It may be time to add sepsis to the list of medical conditions that Medicare tracks under the Hospital Readmissions Reduction Program.
New research published in JAMA finds that sepsis accounts for more 30-day readmissions and is more costly than heart attacks, heart failure, chronic obstructive pulmonary disease and pneumonia—the four conditions tracked by the Centers for Medicare & Medicaid Services.
The findings highlight the need for coordinated efforts to develop new medical interventions to improve sepsis outcomes and reduce readmissions, researchers from the University of Pittsburgh School of Medicine and VA Pittsburgh Healthcare System said in a study announcement.
“Many people think infections and sepsis are short-term illnesses and that once patients are discharged from the hospital, they are better,” said senior author Sachin Yende, M.D., associate professor in the Pitt School of Medicine’s departments of Critical Care Medicine and Clinical and Translational Sciences, in the announcement. “But all research to date shows that sepsis has serious, lingering consequences, and patients continue to have problems well after they are discharged.”

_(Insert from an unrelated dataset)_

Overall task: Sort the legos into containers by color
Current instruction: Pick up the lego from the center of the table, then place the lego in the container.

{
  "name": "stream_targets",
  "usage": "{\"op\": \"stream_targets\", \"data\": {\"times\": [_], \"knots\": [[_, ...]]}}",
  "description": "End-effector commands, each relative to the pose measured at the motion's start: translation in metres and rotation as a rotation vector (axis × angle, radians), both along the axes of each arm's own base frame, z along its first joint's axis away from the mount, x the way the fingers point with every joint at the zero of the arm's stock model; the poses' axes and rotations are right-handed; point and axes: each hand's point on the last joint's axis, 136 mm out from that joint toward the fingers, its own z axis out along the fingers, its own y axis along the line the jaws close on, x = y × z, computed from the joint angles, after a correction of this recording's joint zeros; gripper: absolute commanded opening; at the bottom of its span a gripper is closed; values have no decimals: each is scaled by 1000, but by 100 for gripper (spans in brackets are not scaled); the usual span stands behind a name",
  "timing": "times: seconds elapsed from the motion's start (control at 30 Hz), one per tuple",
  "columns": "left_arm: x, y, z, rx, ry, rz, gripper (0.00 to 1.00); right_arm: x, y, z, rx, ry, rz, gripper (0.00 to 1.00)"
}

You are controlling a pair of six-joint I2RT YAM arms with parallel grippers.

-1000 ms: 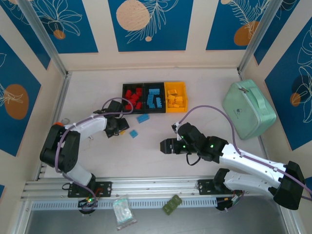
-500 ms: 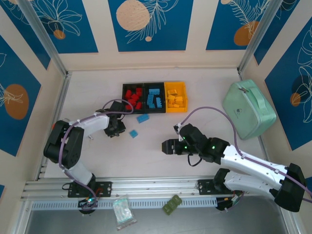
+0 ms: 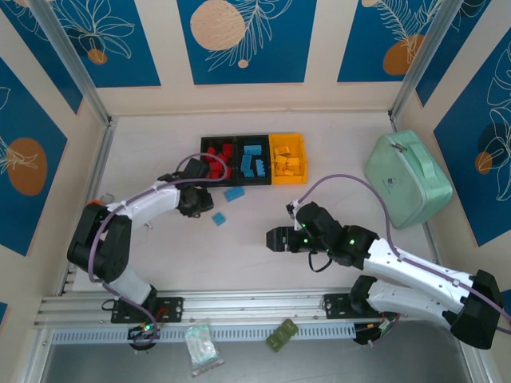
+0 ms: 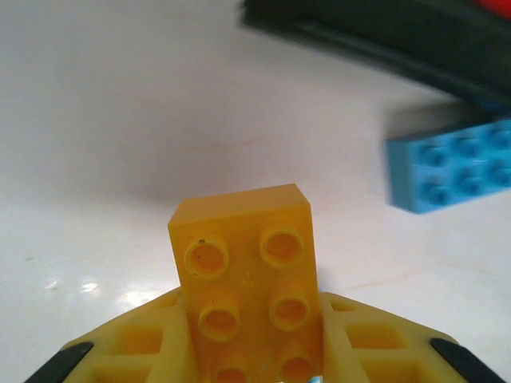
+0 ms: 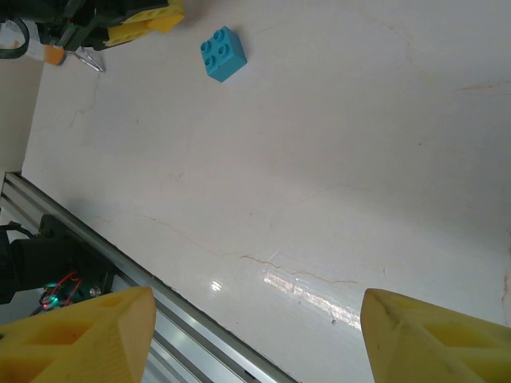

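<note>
My left gripper (image 4: pixel 247 323) is shut on a yellow-orange lego (image 4: pixel 243 267), held studs-up just above the table. In the top view that gripper (image 3: pixel 196 204) hangs just below the left end of the containers (image 3: pixel 252 137): a black bin with red legos (image 3: pixel 217 159), a black bin with blue legos (image 3: pixel 252 159) and a yellow-orange bin (image 3: pixel 288 144) with yellow ones. A long blue lego (image 3: pixel 234 193) (image 4: pixel 455 163) and a small blue lego (image 3: pixel 218 219) (image 5: pixel 223 53) lie loose on the table. My right gripper (image 3: pixel 272 239) (image 5: pixel 255 319) stands open over bare table, nothing between its fingers.
A large mint-green case (image 3: pixel 407 177) stands at the right. A metal rail (image 3: pixel 239 307) runs along the near edge, with a dark green flat piece (image 3: pixel 282 334) and a clear bag (image 3: pixel 201 345) below it. Bare table lies between the two arms.
The left gripper has shut on the yellow-orange lego and risen slightly towards the bins. The right arm has barely moved.
</note>
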Motion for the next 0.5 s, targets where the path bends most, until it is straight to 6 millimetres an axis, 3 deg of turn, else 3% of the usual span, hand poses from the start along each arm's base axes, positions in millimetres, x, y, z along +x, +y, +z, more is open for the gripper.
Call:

Among medical conditions, #sepsis is a leading cause of readmissions & assoc'd costs https://t.co/Ed4t5wO4iG
— JAMA (@JAMA_current) January 22, 2017
Sepsis contributes to as many as 50% of all U.S. hospital deaths, according to previous research. The latest study, which analyzed 1 million hospitalizations associated with unplanned readmission using data from the 2013 Nationwide Readmissions Database, finds that it also accounts for 12.2% of readmissions—far higher than heart failure (6.7%), pneumonia (5%), COPD (4.6%) and heart attack (1.3%)
It also costs a lot more to treat the condition during readmissions. Researchers says the average cost per readmission for sepsis was $10,070, or $537 more than pneumonia, $646 more than heart attack, $1,019 more than heart failure and $1,653 more than COPD.

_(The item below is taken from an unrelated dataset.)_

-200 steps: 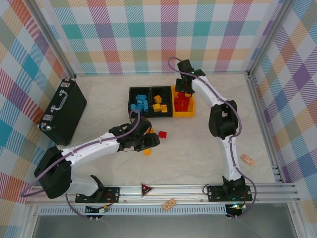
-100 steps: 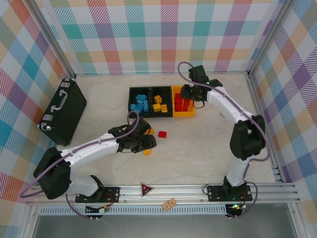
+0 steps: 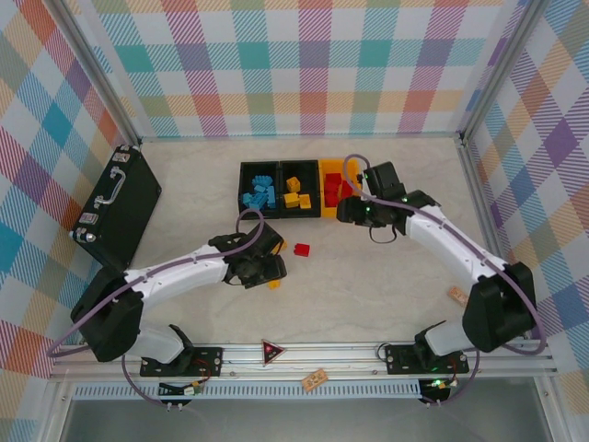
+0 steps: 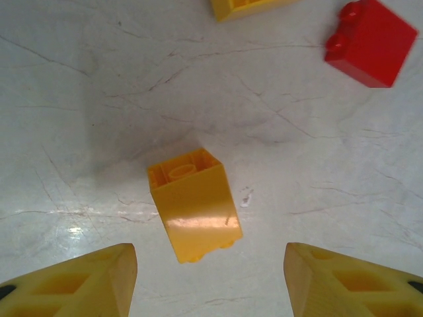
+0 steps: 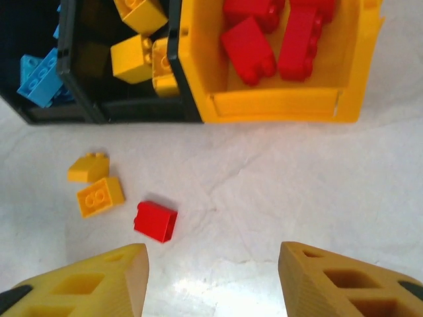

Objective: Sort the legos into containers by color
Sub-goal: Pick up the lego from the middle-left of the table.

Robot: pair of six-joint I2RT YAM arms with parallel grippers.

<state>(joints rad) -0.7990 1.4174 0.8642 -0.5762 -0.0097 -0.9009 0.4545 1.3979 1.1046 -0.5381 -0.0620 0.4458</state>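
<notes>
Three joined containers [image 3: 280, 214] stand at the table's back: a black bin of blue legos [image 3: 259, 194], a black bin of yellow legos [image 3: 295, 192], and a yellow bin [image 5: 284, 105] of red legos [image 5: 249, 46]. Loose on the table lie a red lego [image 3: 302, 249] and a yellow lego [image 4: 193, 211]; the yellow one is on its side, just ahead of my open left gripper [image 4: 210, 257], untouched. My right gripper [image 5: 213, 257] hovers open and empty in front of the yellow bin, with the red lego [image 5: 155, 221] and two yellow legos [image 5: 96, 185] to its left.
A large black case [image 3: 115, 207] with a silver handle lies at the far left. Small tan wooden blocks sit at the right [image 3: 458, 296] and on the front rail [image 3: 316, 378]. Plaid walls enclose the table.
My right arm has pulled back from over the yellow bin to the table in front of it, and its jaws have widened. The left gripper has shifted slightly toward the yellow lego.
</notes>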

“This really puts in perspective how important sepsis is,” lead author Florian B. Mayr, M.D., faculty member in Pitt’s Department of Critical Care Medicine and the Center for Health Equity Research and Promotion at the VA Pittsburgh, said in the study announcement.
“If we, as a nation, place such high emphasis on reducing readmissions for the other four conditions, then we really need to look for opportunities to improve outcomes for sepsis, which has a higher rate of readmission than heart failure.," Mayr said. “People who survive an initial episode of sepsis often don’t do well. They return to the hospital frequently, accrue new health conditions and have significantly elevated death rates.”
Meanwhile, to help clinicians improve the care and outcomes for critically ill patients with sepsis, JAMA also published updated sepsis treatment guidelines.